ともかく朴槿恵氏は、今や噂されている新党の中心人物であり、有力な大統領選候補の一人として浮かび上がっている。彼女みずから女性大統領の望みを隠してはいない。その望みが、現実のものとなるか泡と帰すかは、もう少し見守る必要がある。ただひとつ明らかなことは、彼女が「朴正熙の娘」から「政治指導者朴槿恵」へと生まれ変わることができなければ、その望みははかない「真昼の夢」に終わることもあり得るという点だ。彼女は、事実上初めての「国民の検証台」を通らなければならないのだ。
「金槿泰の挫折」を「朴槿恵の望み」に続いて語ることに、若干困惑を覚える。「朴正熙の娘」が、堂々と民主主義を唱えて党を飛び出した時、彼はいわゆる民主化の同志たちから「いじめ」にあっていた。彼に2000万ウォンを渡したという「東橋洞系(大統領の家臣グループ)の座長」は、彼が「あまりにもしつこく言うので渡した」と語った。彼はそのような侮辱を受けた。彼は、済州道(チェジュド)と蔚山(ウルサン)の党内予備選挙でわずか26票しか獲得できず、みじめな最下位となった。「自分だけがきれいなつもりか」という冷笑ムードが、彼を徹底的にのけ者にした。彼の「良心の告白」は、外では支持を受けたものの、内では皮肉の対象となったのだ。
彼をそのように突き放すかたわら、「選挙革命」という「国民競選制」は、手当たり次第の動員競争と金品ばらまきに染まった。にもかかわらず、民主党内から聞こえてくるのは「商売繁盛」の歓呼の声だ。週末の興味をそそる順位争いで、国民の注目を集めることに成功したというのだ。彼は「美しい最下位」として、自分を忘れないよう訴えた。しかし、彼が真の「美しい最下位」であろうとするなら、最後まで進むべきである。
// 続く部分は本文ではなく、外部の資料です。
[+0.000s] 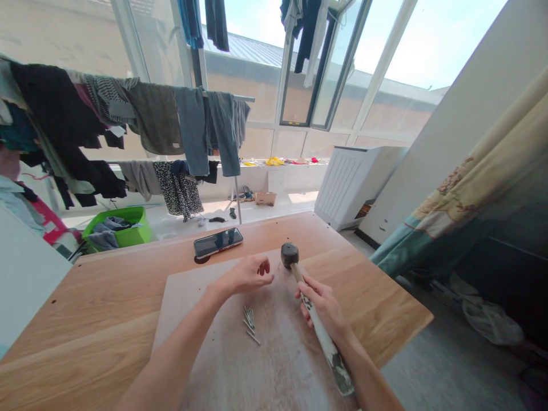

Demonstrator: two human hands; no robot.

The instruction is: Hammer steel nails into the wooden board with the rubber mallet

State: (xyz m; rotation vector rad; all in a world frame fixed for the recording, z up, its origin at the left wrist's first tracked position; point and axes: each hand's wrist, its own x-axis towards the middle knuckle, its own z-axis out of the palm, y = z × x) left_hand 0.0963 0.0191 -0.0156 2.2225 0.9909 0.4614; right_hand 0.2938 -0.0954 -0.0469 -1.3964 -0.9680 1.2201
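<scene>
In the head view, the left hand (250,275) is held over a pale board (184,305). Its fingers are curled in, and one cannot tell if they pinch anything small. The right hand (321,301) is wrapped tight around the handle of a hammer (322,337). The hammer's dark, fat head (290,256) points away, toward the far side of the board, and it is near the left hand's fingertips but apart from them. The handle has white, worn paint, and its other end sticks back past the right hand, beside the right arm.

A few shiny nails (250,317) lie loose on the board, on the near side of the left hand. Most are in a little bunch, and one lies a bit closer to the front. The board lies flat on a brown wooden table (115,319). A black phone (218,242) lies on the table past the far edge of the board, with its screen up.

Behind the table, lots of clothes (156,117) hang on a rack at the left. Under them sits a bright green tub (136,235) with more clothes in it. A long curtain (454,194) hangs at the right, and a window (338,68) stands open at the back
</scene>
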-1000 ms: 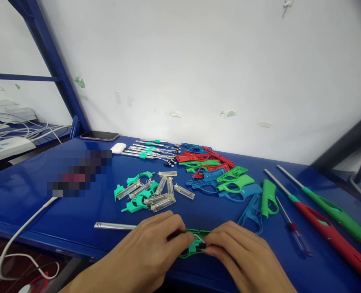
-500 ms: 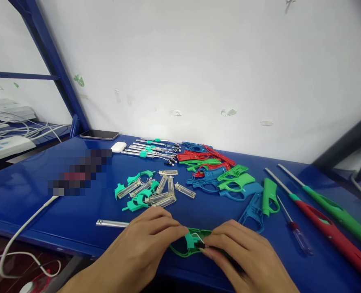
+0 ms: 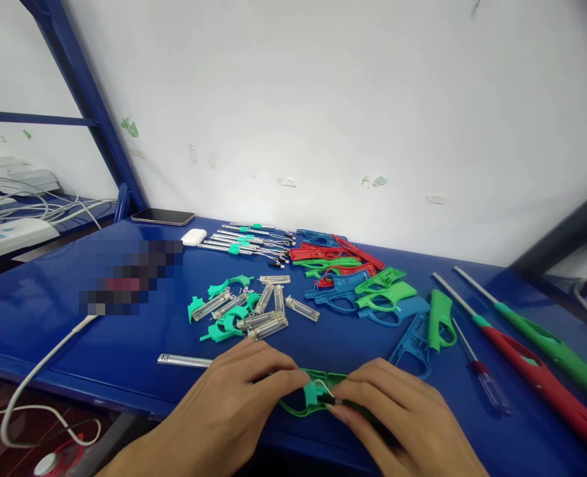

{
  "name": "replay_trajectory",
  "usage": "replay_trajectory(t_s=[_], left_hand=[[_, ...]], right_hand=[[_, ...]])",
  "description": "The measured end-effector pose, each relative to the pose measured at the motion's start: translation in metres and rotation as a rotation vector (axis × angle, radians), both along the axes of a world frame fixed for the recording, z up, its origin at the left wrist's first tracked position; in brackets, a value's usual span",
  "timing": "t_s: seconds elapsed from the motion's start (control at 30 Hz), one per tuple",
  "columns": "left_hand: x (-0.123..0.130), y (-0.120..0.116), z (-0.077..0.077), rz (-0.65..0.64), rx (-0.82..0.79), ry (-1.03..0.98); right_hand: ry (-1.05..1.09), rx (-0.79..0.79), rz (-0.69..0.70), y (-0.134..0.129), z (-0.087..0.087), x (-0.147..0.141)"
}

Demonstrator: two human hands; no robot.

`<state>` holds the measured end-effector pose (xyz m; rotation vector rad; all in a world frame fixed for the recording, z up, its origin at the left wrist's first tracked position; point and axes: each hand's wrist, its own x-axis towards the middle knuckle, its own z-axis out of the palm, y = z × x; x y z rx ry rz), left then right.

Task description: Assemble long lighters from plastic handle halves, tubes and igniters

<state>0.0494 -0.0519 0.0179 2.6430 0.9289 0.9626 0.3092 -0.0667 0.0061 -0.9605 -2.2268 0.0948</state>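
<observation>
Left hand (image 3: 244, 391): pinching one teal piece (image 3: 311, 395) | right hand (image 3: 397, 404): pinching one black part (image 3: 329, 399) | one green shell (image 3: 301, 412) lying beneath | two long lighters (image 3: 527, 363), one screwdriver (image 3: 492, 389) resting rightward

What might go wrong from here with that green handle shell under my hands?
The teal part sits in the open green shell by the left hand's fingertips; it may slip out of place if they lift.
The thin white wire arches up beside the right hand's fingers and could get pinched.
The metal tube sticks out past the left hand, so a knock there might shift the parts.
</observation>
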Motion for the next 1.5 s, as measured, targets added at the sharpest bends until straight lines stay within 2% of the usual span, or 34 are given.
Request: replay_trajectory(t_s=[0.13,0.33,0.47,0.73,1.0,1.5], left_hand=[[0.001,-0.001,0.003,0.010,0.026,-0.005],[0.003,-0.005,0.011,0.064,0.182,0.014],[0.004,-0.007,0.013,0.095,0.215,0.016],[0.005,-0.005,0.001,0.097,0.164,-0.004],[0.002,-0.007,0.001,0.104,0.183,0.005],[-0.001,-0.008,-0.005,0.059,0.124,-0.005]], right_hand=[[-0.008,0.005,-0.007,0.001,-0.001,0.001],[-0.026,0.018,-0.009,0.001,-0.002,0.002],[-0.029,0.021,-0.012,0.001,-0.002,0.003],[-0.032,0.016,-0.013,-0.001,-0.003,0.003],[-0.038,-0.005,-0.017,-0.001,-0.002,0.005],[-0.043,0.001,-0.013,-0.001,-0.005,0.004]])
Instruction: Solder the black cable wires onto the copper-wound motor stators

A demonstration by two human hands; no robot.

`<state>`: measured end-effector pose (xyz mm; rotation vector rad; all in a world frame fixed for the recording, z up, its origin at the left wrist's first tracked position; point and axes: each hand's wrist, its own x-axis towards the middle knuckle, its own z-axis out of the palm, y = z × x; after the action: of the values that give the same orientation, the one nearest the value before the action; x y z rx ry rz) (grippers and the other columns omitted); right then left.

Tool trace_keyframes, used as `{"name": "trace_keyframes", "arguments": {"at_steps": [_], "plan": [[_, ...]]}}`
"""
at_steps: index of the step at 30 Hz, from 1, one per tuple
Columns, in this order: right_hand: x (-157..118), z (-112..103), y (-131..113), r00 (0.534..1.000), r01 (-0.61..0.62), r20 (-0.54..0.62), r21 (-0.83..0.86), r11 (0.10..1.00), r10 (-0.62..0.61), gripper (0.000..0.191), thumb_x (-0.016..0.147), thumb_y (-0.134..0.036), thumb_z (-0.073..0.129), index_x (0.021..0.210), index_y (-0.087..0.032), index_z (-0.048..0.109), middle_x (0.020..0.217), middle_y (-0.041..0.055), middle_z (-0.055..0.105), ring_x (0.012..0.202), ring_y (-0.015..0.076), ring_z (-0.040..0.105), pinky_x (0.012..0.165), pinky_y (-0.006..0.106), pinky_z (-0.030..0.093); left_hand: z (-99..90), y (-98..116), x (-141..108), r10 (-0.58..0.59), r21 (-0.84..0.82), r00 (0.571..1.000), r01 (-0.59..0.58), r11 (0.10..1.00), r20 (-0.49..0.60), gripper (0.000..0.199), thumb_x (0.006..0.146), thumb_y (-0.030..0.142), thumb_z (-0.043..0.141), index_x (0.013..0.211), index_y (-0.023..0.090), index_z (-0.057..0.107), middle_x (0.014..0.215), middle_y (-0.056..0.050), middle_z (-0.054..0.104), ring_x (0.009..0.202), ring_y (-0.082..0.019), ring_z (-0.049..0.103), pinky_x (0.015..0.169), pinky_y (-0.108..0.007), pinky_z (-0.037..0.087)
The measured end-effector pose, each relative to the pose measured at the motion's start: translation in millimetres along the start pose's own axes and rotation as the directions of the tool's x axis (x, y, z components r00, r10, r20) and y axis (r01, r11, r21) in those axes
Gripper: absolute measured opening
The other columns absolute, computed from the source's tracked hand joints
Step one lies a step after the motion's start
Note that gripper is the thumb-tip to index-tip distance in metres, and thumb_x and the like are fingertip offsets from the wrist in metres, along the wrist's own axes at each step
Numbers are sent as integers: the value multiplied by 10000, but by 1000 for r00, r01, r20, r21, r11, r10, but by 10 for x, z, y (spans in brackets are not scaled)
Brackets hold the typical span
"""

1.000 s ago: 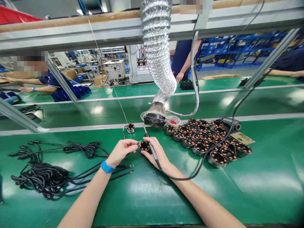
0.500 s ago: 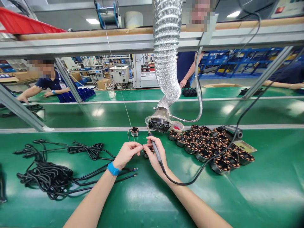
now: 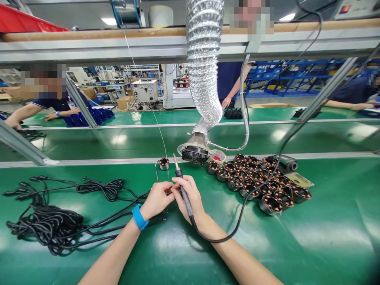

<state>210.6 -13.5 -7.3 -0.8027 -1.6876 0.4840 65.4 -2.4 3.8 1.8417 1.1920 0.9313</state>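
My right hand [image 3: 191, 198] is closed around a soldering iron [image 3: 184, 193], whose tip points up and away from me. My left hand [image 3: 157, 201], with a blue band at the wrist, is pinched with its fingertips against those of the right; what they hold is hidden. A thin solder wire [image 3: 160, 134] hangs from above down to the hands. Just beyond stands a copper-wound motor stator [image 3: 164, 164] with a dark lead. Black cables [image 3: 103, 215] run from the left toward my left hand, their stripped ends close under it.
Many stators [image 3: 252, 178] stand grouped at the right, near a roll of tape [image 3: 218, 156]. A fume fan [image 3: 195, 154] on a silver duct [image 3: 204, 59] hangs above the bench. A cable heap [image 3: 47, 225] lies left. People work across the bench.
Both hands have drawn slightly nearer and closer together, and the iron stands more upright. The stator that showed between my hands is now hidden. The whole view has shifted a little.
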Motion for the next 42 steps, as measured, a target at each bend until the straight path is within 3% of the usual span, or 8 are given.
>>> {"name": "trace_keyframes", "arguments": {"at_steps": [4, 8, 15, 20, 27, 37, 42], "plan": [[-4, -7, 24, 1000, 7, -15, 9, 1000, -7, 408, 888, -78, 540, 1238, -287, 550, 1056, 36, 496, 855, 122, 630, 846, 280, 552, -15, 12, -5, -6, 54, 1000, 6, 999, 10, 181, 819, 242, 577, 750, 121, 693, 715, -35, 686, 672, -163, 590, 629, -231, 439], [-9, -14, 25, 1000, 15, 15, -11, 1000, -15, 432, 860, -110, 608, 1250, -286, 548, 1073, 49, 507, 931, 156, 614, 864, 300, 546, -30, 31, -4, 8, 27, 999, -9, 1000, 47, 169, 813, 205, 571, 841, 137, 723, 818, -52, 728, 777, -196, 648, 706, -245, 467], [-25, 32, 20, 998, 55, 44, -1, 998, -55, 447, 853, -129, 641, 1259, -289, 544, 1079, 51, 508, 936, 162, 596, 856, 301, 539, -32, 94, -10, 26, 9, 998, -26, 1000, 64, 172, 820, 182, 554, 798, 141, 719, 802, -38, 729, 807, -202, 661, 719, -246, 461], [-24, 38, 17, 996, 79, 35, 4, 997, -79, 421, 898, -64, 516, 1258, -280, 545, 1045, 50, 510, 938, 149, 593, 851, 284, 530, -27, 54, -3, 12, 55, 999, -14, 998, 36, 145, 797, 148, 561, 781, 140, 705, 783, -29, 727, 748, -185, 648, 668, -231, 447], [-30, 48, -3, 997, 51, 66, -18, 999, -49, 453, 834, -122, 642, 1249, -272, 542, 1062, 53, 498, 908, 162, 587, 852, 309, 534, -30, 58, -15, 15, 13, 999, -16, 1000, 40, 178, 828, 210, 578, 706, 131, 681, 745, -30, 711, 712, -170, 626, 667, -230, 449], [-32, 76, -19, 997, 51, 59, -47, 998, -48, 442, 866, -44, 528, 1241, -276, 550, 1025, 42, 496, 885, 149, 577, 820, 286, 528, 7, 23, -13, 19, 129, 1000, -19, 991, 2, 179, 797, 112, 526, 765, 148, 699, 791, -31, 735, 751, -187, 656, 666, -236, 435], [-19, 28, -3, 998, 33, 51, -24, 999, -32, 430, 890, -62, 504, 1263, -272, 536, 1056, 50, 489, 894, 136, 593, 827, 275, 532, -36, 30, -11, 34, 125, 999, -35, 992, 11, 140, 828, 174, 558, 790, 144, 689, 758, -23, 703, 693, -156, 604, 640, -227, 418]]}}
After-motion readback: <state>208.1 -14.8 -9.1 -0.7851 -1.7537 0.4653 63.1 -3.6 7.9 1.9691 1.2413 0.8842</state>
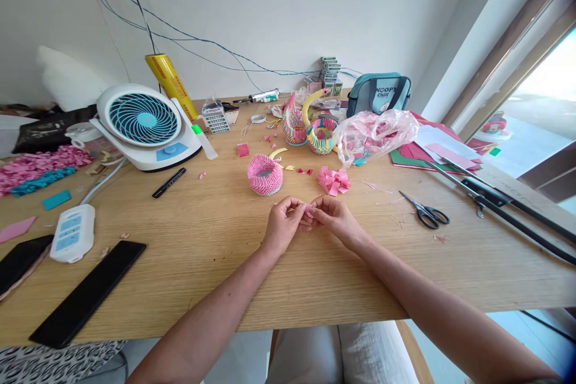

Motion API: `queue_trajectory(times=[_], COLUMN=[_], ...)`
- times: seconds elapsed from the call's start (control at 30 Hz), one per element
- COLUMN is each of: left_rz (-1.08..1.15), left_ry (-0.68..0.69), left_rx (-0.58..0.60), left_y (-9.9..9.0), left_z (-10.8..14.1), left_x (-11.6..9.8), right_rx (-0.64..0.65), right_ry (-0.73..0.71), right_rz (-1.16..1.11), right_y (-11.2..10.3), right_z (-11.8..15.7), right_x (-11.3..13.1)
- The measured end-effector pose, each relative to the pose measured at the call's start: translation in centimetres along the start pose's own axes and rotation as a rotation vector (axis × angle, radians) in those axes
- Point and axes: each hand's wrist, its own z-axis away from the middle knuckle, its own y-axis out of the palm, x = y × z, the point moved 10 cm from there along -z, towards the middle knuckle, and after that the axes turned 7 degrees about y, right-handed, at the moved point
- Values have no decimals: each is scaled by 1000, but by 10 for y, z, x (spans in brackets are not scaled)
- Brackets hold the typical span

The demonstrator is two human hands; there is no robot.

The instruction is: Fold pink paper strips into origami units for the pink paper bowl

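Observation:
My left hand [283,225] and my right hand [337,222] meet above the wooden table [202,276], their fingertips pinching a small folded pink paper piece [308,211]. Straight ahead of them sits a round pink basket of folded paper units [264,174], with a pink paper bow [333,180] to its right. Farther back stand a multicoloured folded-paper form [321,135] with a yellow curved neck and a second striped pink form [294,127]. Black-handled scissors [425,212] lie to the right of my right hand.
A white fan [144,123], black marker [168,182], power strip [72,233] and black flat slab [87,294] occupy the left. A plastic bag [373,135], coloured paper sheets [450,155] and a long black-edged metal rule [490,199] lie right. Paper scraps dot the table.

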Motion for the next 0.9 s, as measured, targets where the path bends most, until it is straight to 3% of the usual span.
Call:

たとえ苦しくとも最後まで残って、きれいな政治に向けた自分の意思を全身で示すべきである。それが彼の「使命」なのだ。過酷に聞こえるかもしれないが、彼はあまりにも早く自分の使命をあきらめたことで、問題の本質を浮き彫りにすることに失敗した。
今回の挫折が「政治家金槿泰の失敗」とは思いたくない。彼はいつも「夢と希望があってこそ、歴史を変えることができる」と語っていた。彼は95年に、「現在の政治を変える」と言って政界入りを果たした。彼が変えるには現実の政治の壁はあまりにも高かった。しかし、彼も自分の限界を省みなければならない。慎重になりすぎたあまり、決断の時期を逸したことはなかったか、名分と理想論に偏って冷静な現実認識のバランスを失ったことはなかったか、省察するべきである。
彼は「希望は力なり」と言った。挫折は希望の一面でもある。ならば、絶望も力となり得ないだろうか。彼は、今は沈黙を守る時であると言う。しかし政界は、またも入り乱れる離合集散を予告している。再び立ち上がり、希望を語らなければならない。「彼の使命」はまだ終わってはいない。